Below are some records. Print exactly the lines between the one holding "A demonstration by" and the one holding "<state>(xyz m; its", inclusive, and nothing else.

_DATA_
# # #

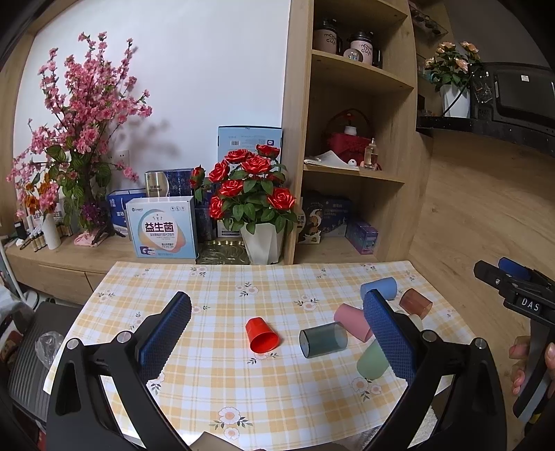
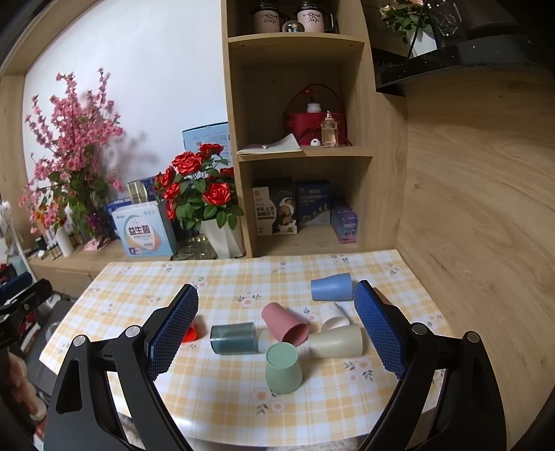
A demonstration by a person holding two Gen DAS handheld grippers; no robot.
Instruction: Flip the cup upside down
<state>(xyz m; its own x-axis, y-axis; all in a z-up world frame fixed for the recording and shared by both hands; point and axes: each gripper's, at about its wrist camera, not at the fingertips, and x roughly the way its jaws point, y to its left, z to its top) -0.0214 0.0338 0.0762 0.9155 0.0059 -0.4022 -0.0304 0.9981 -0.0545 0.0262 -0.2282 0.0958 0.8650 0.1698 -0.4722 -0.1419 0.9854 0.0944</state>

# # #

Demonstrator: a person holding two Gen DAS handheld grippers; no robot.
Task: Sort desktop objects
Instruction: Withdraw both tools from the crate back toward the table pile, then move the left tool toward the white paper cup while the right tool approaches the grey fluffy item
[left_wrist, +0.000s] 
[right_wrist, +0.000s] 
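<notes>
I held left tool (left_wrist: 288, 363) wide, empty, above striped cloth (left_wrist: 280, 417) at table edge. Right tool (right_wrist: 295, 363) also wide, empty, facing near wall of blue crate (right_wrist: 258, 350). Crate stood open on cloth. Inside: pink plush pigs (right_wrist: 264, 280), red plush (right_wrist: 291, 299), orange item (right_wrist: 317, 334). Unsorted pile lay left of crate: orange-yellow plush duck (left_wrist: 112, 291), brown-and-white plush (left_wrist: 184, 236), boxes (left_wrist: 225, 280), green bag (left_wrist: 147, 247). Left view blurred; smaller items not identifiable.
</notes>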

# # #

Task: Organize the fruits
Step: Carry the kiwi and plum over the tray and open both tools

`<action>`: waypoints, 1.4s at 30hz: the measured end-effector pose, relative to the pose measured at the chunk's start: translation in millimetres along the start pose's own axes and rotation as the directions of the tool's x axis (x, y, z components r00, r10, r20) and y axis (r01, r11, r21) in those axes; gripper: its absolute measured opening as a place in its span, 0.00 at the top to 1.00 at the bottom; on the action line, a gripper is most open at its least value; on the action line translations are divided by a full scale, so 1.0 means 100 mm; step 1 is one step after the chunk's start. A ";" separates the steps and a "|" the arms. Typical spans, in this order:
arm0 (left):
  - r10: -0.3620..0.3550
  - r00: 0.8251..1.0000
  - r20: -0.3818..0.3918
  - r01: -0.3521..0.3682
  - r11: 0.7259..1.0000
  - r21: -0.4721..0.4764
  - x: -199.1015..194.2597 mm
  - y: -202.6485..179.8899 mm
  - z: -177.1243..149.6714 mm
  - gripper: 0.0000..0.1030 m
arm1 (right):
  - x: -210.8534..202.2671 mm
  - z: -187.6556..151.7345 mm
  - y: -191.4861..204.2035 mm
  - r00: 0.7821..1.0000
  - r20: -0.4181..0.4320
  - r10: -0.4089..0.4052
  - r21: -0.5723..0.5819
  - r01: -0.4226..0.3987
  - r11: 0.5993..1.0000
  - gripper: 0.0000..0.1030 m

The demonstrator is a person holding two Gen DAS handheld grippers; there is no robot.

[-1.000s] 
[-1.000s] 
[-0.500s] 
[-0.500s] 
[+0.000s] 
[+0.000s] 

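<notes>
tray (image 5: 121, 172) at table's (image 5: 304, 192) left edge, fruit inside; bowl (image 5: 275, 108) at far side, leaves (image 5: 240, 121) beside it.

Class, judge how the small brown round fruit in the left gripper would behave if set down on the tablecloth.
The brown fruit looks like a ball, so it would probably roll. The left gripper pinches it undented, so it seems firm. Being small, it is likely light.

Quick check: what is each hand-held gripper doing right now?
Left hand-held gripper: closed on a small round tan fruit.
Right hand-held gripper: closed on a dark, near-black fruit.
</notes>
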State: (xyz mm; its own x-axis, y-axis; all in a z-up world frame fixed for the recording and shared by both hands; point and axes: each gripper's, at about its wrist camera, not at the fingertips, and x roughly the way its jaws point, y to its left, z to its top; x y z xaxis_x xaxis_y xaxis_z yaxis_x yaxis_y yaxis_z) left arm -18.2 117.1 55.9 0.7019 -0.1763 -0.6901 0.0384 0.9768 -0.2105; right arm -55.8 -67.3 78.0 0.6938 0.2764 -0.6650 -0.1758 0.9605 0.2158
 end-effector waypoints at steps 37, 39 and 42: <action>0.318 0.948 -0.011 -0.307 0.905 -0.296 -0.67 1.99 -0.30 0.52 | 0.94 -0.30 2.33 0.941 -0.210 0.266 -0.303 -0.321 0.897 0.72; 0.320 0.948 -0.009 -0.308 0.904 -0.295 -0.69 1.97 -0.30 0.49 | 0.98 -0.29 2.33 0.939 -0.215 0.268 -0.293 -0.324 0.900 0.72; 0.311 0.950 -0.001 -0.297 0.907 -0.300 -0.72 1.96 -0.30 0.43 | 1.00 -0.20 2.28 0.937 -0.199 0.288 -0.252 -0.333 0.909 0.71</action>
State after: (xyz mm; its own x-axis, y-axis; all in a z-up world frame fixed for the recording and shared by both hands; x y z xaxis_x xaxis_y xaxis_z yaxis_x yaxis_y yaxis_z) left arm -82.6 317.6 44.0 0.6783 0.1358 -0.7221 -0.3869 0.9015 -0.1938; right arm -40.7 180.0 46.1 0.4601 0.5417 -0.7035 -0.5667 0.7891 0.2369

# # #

_ANSWER BELOW_
A demonstration by a person holding two Gen DAS handheld grippers; no robot.
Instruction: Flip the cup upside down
<state>(xyz m; its own x-axis, y-axis; all in a z-up world frame fixed for the recording and shared by both hands; point and axes: each gripper's, at about its wrist camera, not at the fingertips, and x roughly the way its jaws point, y to its left, z to its top) -0.0214 0.0338 0.0762 0.9155 0.0059 -0.4022 -0.0304 0.9981 -0.0545 0.0262 -0.2282 0.0958 0.8650 0.1698 -0.4722 -0.1419 0.9854 0.0944</state>

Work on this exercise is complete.